Microsoft has recently won a contract worth almost $480 million to supply 100,000 HoloLens headsets to the U.S. Army, informed sources with familiar with the deal. The contract is being considered to be quite beneficial for the mixed reality division of the company, coming at a time when internal tensions are supposedly rising with respect to its work for the Department of Defense.
Microsoft was able to edge out other competitors to win the contract, including Magic Leap, the sources informed. Details obtained about the Integrated Visual Augmentation System project of the Army show that it aims to manufacture a single platform for the soldiers to fight, train and rehearse on. The platform would help to enhance their mobility, lethality and situational awareness.
The IT giant has said in a statement that augmented reality technology would be able to provide the troops with more and improved information for making decisions.

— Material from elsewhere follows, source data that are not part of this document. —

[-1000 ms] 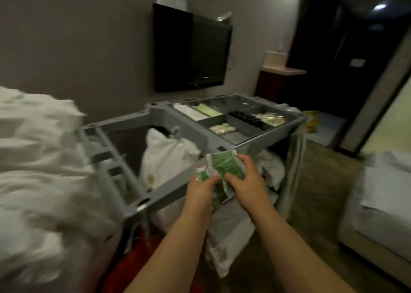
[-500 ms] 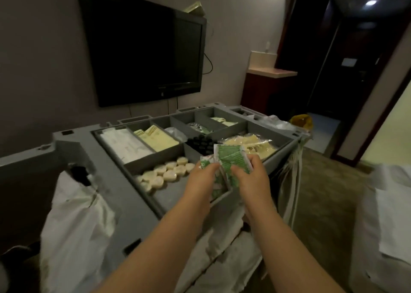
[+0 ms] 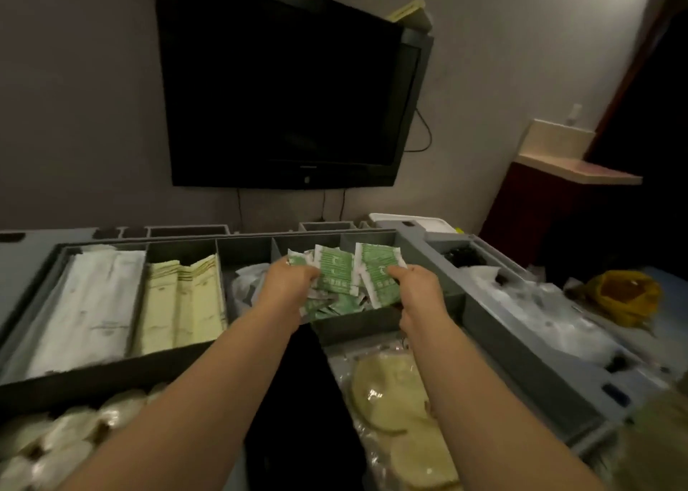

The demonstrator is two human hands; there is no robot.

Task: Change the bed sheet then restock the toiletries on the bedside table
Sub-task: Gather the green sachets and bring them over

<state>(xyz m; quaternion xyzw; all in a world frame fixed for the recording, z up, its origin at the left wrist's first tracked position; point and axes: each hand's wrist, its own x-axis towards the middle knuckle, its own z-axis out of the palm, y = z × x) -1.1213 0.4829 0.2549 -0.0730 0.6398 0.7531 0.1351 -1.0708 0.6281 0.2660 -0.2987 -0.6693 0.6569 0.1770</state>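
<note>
Head view, only cam. Both hands over the gray cart tray (image 3: 495, 326), at a rear compartment w/ green sachets in it. Left hand (image 3: 286, 285) curled round a bunch of green sachets (image 3: 335, 274), fanned upright above the compartment. Right hand (image 3: 413, 285) pinches one more green sachet (image 3: 376, 271) by its lower edge, just beside the left bunch, edges abt touching. More green sachets lie loose in the compartment under the hands.

Rest of tray: white wrapped packs (image 3: 89, 312) far left, cream packets (image 3: 182, 300) next to them, round wrapped soaps (image 3: 56, 442) front left, pale discs in a plastic bag (image 3: 394, 397) front right. TV (image 3: 286, 84) on the wall behind. Bedside table not in frame.

Step, as I read it: sorting sachets at the cart, either counting out what's needed or dropping spares back; can't tell which.

To do it well:
- keep the fan tight in the left so none slide out sideways
- work low over the compartment, so a dropped one lands in the right slot, not w/ the cream packets
- thin foil is slippery, so pinch near an edge seam, one at a time
- settle the count before leaving the cart.
</note>
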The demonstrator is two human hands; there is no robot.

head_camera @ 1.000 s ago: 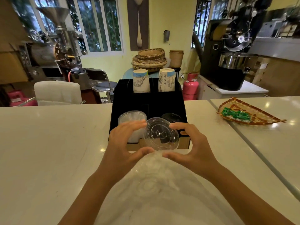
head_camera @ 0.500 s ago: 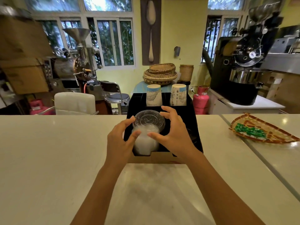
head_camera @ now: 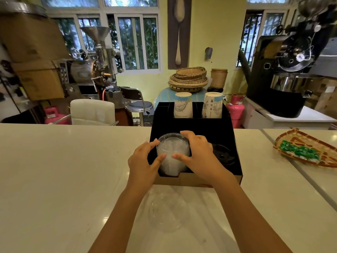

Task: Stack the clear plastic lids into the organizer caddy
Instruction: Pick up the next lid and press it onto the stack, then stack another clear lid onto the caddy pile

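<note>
A black organizer caddy (head_camera: 226, 130) stands on the white counter in front of me. In its front left compartment sits a tall stack of clear plastic lids (head_camera: 172, 154). My left hand (head_camera: 143, 161) touches the stack's left side with its fingertips, and my right hand (head_camera: 197, 156) wraps over its right side and top. Both hands press on the stack. A clear plastic bag with more clear lids (head_camera: 166, 212) lies on the counter between my forearms. Dark lids (head_camera: 221, 155) fill the front right compartment.
Two paper cup stacks (head_camera: 183, 105) (head_camera: 212, 105) stand in the caddy's back compartments. A woven tray with green packets (head_camera: 306, 148) lies at the right. A seam in the counter (head_camera: 295, 167) runs diagonally at the right. Coffee roasting machines stand behind the counter.
The clear lid I held over the bag has been carried forward and set on the stack in the caddy. Both hands now rest around the stack, lower than half a second ago.
</note>
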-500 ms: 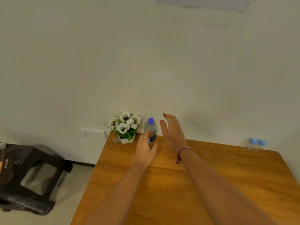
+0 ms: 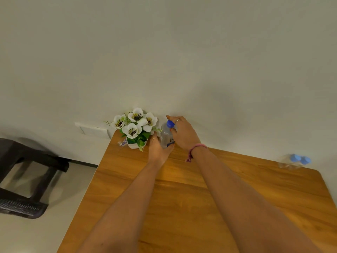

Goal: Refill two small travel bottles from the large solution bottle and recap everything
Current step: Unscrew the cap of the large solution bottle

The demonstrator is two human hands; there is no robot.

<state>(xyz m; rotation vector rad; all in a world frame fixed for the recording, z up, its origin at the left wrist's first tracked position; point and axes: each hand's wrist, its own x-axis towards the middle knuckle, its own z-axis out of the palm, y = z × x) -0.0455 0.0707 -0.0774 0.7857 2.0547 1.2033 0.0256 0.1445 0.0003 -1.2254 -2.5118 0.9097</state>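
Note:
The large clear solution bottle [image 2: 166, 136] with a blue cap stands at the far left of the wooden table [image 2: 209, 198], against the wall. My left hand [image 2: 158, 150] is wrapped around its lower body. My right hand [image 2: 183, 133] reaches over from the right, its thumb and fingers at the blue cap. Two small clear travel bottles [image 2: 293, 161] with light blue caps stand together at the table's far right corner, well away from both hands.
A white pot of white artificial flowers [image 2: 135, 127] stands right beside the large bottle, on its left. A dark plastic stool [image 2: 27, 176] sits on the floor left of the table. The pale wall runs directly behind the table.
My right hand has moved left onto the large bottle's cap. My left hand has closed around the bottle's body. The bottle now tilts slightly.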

This new contract would extend Microsoft’s thrusted and longstanding association with the Department of Defense into this new technology area.
Initial reports about the contract won by Microsoft indicated that this deal would dramatically increase the production of HoloLens. According to a presentation for the European patent office, Microsoft had recorded a sale of around 50,000 HoloLens devices in total as of this spring. Rather than consumers, HoloLens is targeted more at enterprise users and developers, the sources added.
The sources further commented that the deal has come when internal pushback is being experienced by Microsoft regarding some of its government contracts. The company is apparently in the run for a Pentagon cloud project worth $10 billion.
Brad Smith, President of Microsoft and its Chief Legal Officer, had defended the company’s quest for the contract in a blog post in October. He claimed that for ensuring new innovations are not being misused, technologists have to get involved when the government is adopting them.